So as to accurately analyze the influence of the number of particles on the dynamic stiffness and damping of the coupling system of the screen panel and material group, according to Equations (10) and (11), the dynamic stiffness K and hysteresis angle θ of the coupling system of the screen panel and material group under different numbers of particles can be obtained from its simulated hysteresis loops (Figure 9). The results illustrate that the dynamic stiffness and damping of the screen panel and material group coupling system increase with the increase in the number of particles on the screen panel.

$$K={\displaystyle \frac{1}{n}}{\sum }_{i=1}^n{\displaystyle \frac{F_{\mathit{max},i}-F_{\mathit{min},i}}{X_{\mathit{max},i}-X_{\mathit{min},i}}}$$

(10)

$$\theta =\mathit{arcsin}D$$

(11)

$$D={\displaystyle \frac{1}{n}}{\sum }_{i=1}^n{\displaystyle \frac{E_i}{\pi (F_{\mathit{max},i}-F_{\mathit{min},i})(X_{\mathit{max},i}-X_{\mathit{min},i})/4}}$$

(12)

where $X_{max,i}$, $X_{min,i}$, $F_{max,i}$, and $F_{min,i}$ represent the maximum displacement, minimum displacement, maximum force, and minimum force of each hysteresis loop, respectively. E_i is the area of the hysteresis loop, and n stands for the number of hysteresis loops in the stable state.

3.4. Dynamic Model of the Screen Panel and Material Group Coupling System

The above study shows that the screen panel has obvious dynamic stiffness and damping characteristics, which are related to the number of particles.

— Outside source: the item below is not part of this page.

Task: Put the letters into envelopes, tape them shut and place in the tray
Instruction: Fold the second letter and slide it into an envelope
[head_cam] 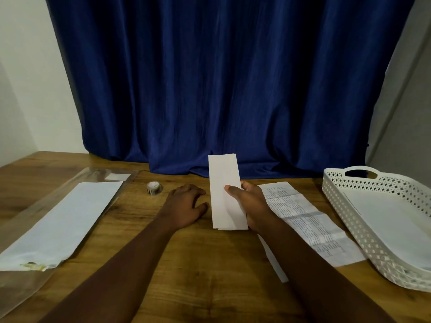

In order to describe the dynamic characteristics of the coupling system of the screen panel and material group as well as to analyze its influence on the dynamics of the VFFS system, the Kelvin–Voigt model was chosen to describe the dynamics of the screen panel under loading material conditions.

The elastic force in the dynamic model of the screen panel and material group coupling system is denoted by a commonly used linear spring, and the relation between the elastic force $F_{ez}$ generated in the model and excitation displacement x is represented by the following equation:

$$F_{ez}=k_{ez}x$$

(13)

where $k_{ez}$ represents the elastic stiffness, which can be obtained from Equation (10). Because the $k_{ez}$ measured under different loading material conditions is changing, and is related to the number of particles, $k_{ez}$ is fitted as a function of the particle number $n_k$:

$$k_{ez}=k_{ez}\left(n_k\right)$$

(14)

The viscous force is represented by the commonly used linear damper, and the relationship between the viscous force $F_{vz}$ and the excitation displacement x can be expressed by the following equation:

$$F_{vz}=C_{dz}\dot{x}$$

(15)

Here, $C_{dz}$ is the damping coefficient of the hysteresis loop under different loading material conditions. As parameter $C_{dz}$ will change under different loading material conditions, similarly, $C_{dz}$ need to be fitted as a function of the particle number $n_k$:

$$C_{dz}=2D\sqrt{k_{ez}\left(n_k\right)m}$$

(16)

where m is the mass connected by the screen panel, and D represents the damping under different loading material conditions and is related to the number of particles in the following equation:

$$D=D\left(n_k\right)$$

(17)

3.5. Dynamic Model of VFFSs under Loading Material Conditions

The above proposed dynamic model of the coupling system of the screen panel and material group is applied to the dynamic model of the VFFSs without considering the function of the screen panel and materials, and the coupling system dynamics of the VFFSs mass, screen panel, and material group can be established (Figure 10). Here, a nonlinear rubber shear spring model proposed in [8] is used to describe the dynamic behavior of the rubber shear spring.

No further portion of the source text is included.